Mme Émilie Cariou alerte M. le ministre de l’économie, des finances et de la relance sur la question de l’approvisionnement en matières premières des chefs d’entreprises meusiens et nationaux qui constatent une envolée des prix de ces matières premières. Elle souligne qu’il est essentiel de pouvoir sécuriser les approvisionnements, ainsi que l’activité des entreprises, notamment en Meuse, afin d’éviter que des drames ne se produisent à l’avenir. Cuivre, fer, acier, aluminium ou encore maïs, blé, soja, bois : après une chute mondiale en 2020, les prix des matières premières connaissent une hausse exponentielle depuis le début de l’année 2021. Le cours du pétrole brut a pris 30 % depuis un an. Celui du bois de construction a triplé au cours des douze derniers mois. L’étain, prisé pour les circuits électroniques, les composants automobiles et les batteries, est également au plus haut depuis 2011 : son prix a doublé en un an. Et le cours du cuivre a battu début mai 2021 un record vieux de dix ans. Tous ces éléments ont également pour conséquences un impact sur le compte de résultat opérationnel d’innombrables entreprises en France, et donc sur les marges potentielles qu’elles se sont fixées. Mme la députée souligne également qu’il existe aujourd’hui des coûts non récupérables sur les contrats clients qui occasionnent d’ores et déjà des pertes sèches pour ces entreprises.
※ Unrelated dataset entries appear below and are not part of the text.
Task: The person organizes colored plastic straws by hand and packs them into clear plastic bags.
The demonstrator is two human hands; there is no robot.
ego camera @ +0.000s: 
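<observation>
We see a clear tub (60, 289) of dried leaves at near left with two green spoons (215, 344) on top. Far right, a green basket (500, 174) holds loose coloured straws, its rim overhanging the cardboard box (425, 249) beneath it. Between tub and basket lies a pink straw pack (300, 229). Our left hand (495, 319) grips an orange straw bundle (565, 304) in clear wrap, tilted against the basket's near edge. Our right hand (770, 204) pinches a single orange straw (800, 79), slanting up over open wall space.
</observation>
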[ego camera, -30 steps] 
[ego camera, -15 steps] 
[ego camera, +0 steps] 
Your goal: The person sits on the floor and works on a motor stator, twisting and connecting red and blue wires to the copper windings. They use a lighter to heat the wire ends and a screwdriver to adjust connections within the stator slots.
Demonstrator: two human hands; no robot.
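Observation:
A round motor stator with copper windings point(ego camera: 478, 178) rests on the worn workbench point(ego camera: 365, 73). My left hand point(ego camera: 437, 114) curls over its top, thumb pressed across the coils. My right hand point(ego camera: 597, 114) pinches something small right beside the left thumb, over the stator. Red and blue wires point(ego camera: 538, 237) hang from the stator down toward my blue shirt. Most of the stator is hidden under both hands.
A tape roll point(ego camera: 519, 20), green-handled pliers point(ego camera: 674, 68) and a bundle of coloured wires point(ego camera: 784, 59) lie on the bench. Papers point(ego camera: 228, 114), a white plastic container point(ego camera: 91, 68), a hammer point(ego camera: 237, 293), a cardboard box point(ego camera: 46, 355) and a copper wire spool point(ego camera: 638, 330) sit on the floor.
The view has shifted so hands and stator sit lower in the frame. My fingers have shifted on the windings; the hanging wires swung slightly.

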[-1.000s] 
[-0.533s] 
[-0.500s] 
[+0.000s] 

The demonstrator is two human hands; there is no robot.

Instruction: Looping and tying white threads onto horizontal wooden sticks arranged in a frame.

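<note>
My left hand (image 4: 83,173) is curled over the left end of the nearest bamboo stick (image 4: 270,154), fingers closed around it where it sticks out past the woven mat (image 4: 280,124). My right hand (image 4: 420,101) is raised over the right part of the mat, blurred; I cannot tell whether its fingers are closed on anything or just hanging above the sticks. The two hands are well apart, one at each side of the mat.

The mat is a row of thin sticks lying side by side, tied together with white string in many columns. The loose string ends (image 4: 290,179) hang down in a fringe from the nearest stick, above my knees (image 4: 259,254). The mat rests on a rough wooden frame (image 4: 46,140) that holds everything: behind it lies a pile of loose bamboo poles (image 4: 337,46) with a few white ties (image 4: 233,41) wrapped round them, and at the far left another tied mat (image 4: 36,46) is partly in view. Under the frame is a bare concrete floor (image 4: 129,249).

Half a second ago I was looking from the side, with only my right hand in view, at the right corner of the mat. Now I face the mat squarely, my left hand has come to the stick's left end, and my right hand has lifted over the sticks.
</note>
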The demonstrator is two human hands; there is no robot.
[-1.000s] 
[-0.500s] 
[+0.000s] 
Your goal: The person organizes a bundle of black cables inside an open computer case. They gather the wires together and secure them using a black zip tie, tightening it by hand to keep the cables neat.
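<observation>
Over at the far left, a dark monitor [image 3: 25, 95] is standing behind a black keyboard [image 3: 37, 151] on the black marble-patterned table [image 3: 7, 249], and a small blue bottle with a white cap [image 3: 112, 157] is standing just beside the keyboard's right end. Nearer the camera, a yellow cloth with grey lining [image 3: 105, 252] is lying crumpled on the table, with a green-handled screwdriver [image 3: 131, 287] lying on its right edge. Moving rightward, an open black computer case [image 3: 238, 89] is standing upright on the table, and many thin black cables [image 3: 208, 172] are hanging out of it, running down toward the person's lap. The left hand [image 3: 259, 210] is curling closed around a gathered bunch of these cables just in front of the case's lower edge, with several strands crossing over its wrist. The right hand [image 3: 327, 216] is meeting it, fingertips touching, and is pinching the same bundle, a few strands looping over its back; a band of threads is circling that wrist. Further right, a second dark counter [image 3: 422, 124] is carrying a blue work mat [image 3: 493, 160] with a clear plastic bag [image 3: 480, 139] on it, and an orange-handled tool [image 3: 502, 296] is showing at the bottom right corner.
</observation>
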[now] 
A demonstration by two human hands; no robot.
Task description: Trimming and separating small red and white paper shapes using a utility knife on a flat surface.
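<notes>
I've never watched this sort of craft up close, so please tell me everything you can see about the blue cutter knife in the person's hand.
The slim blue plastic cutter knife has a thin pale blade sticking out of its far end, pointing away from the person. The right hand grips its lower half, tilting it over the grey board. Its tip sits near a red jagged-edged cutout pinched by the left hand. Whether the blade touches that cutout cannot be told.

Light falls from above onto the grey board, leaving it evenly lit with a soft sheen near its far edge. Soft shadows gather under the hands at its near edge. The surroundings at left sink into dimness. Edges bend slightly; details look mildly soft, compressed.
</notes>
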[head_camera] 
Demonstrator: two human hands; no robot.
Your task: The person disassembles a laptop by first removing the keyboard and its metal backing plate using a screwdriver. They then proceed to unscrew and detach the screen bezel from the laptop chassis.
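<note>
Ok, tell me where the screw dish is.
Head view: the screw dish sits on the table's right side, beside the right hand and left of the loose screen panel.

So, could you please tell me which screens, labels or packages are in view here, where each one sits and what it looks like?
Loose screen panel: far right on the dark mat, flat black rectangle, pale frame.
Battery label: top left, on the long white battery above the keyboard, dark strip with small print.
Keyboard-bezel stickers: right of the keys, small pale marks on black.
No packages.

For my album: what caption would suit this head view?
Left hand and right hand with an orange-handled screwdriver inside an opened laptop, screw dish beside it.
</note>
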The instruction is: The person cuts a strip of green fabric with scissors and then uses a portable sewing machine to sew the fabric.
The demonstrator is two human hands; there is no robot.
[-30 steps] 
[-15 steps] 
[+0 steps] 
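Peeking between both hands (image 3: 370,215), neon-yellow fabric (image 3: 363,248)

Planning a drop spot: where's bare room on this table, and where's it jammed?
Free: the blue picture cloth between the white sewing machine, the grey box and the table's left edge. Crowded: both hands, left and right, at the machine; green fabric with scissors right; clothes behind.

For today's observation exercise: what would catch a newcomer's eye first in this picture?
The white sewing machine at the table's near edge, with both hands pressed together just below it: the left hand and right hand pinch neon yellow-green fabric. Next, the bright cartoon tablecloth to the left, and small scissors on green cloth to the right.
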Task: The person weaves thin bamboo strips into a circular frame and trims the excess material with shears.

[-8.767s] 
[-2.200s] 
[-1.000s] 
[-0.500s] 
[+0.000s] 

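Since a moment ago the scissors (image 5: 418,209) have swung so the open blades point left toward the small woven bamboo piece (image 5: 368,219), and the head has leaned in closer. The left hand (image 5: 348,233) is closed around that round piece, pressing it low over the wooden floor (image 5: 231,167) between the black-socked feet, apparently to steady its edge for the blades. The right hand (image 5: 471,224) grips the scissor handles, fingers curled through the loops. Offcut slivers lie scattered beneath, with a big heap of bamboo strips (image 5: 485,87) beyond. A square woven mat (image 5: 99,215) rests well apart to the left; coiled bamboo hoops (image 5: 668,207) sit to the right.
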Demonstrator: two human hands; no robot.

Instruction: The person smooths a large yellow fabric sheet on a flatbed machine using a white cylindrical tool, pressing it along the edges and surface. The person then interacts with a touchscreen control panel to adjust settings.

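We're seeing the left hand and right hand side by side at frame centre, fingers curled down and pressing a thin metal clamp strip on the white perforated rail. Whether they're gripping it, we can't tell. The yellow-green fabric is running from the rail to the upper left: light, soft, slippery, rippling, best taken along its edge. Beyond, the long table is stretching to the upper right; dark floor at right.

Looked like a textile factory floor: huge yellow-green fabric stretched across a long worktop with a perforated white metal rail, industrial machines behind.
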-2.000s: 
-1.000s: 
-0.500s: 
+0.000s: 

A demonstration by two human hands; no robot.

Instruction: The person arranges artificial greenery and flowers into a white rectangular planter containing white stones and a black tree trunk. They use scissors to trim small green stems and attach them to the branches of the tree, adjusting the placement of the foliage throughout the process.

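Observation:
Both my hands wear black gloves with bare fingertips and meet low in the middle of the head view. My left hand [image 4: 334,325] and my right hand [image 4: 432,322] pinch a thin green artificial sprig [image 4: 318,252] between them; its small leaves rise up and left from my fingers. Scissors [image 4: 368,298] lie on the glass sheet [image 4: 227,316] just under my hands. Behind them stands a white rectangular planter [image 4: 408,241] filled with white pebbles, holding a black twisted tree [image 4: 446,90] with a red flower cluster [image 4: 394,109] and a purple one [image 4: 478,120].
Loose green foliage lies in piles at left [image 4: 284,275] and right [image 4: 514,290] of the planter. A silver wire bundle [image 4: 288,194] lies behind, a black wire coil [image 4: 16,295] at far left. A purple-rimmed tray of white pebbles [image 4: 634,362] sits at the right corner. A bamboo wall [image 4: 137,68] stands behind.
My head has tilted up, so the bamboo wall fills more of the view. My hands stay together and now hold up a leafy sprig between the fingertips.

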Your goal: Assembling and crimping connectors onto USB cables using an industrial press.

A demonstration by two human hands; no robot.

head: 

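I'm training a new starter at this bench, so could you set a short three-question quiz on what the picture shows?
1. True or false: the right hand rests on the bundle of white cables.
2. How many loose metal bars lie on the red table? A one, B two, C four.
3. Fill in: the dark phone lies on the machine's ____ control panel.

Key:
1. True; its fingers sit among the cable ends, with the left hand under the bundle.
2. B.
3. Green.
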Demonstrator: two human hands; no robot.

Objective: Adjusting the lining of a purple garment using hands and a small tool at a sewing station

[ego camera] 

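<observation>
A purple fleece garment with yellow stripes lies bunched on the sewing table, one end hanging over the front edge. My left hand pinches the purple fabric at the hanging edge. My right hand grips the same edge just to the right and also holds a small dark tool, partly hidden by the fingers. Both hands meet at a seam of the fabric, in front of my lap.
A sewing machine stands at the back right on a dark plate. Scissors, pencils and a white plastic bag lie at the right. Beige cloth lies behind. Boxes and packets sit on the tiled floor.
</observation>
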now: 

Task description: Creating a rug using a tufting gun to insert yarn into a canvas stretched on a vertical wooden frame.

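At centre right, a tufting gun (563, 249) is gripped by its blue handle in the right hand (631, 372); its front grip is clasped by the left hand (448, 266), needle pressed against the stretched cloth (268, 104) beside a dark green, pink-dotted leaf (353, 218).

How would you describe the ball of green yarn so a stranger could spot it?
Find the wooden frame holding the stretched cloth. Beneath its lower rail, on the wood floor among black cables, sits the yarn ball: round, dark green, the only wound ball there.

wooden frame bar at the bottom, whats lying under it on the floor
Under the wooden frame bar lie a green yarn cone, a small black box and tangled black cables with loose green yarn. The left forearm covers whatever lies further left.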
Elle salue toutefois la mise en place de consignes données aux acheteurs publics de l’État dans les contrats de la commande publique en cours d’exécution. Elle souligne que les ministres ont invité les collectivités locales et les établissements publics locaux et nationaux à suivre ces consignes du ministère. Compte tenu de ces éléments, elle lui demande quelles mesures économiques et fiscales pérennes le Gouvernement compte prendre afin de sécuriser l’activité des entreprises déjà très impactées depuis près de 15 mois et ainsi leur permettre d’amortir ces écarts.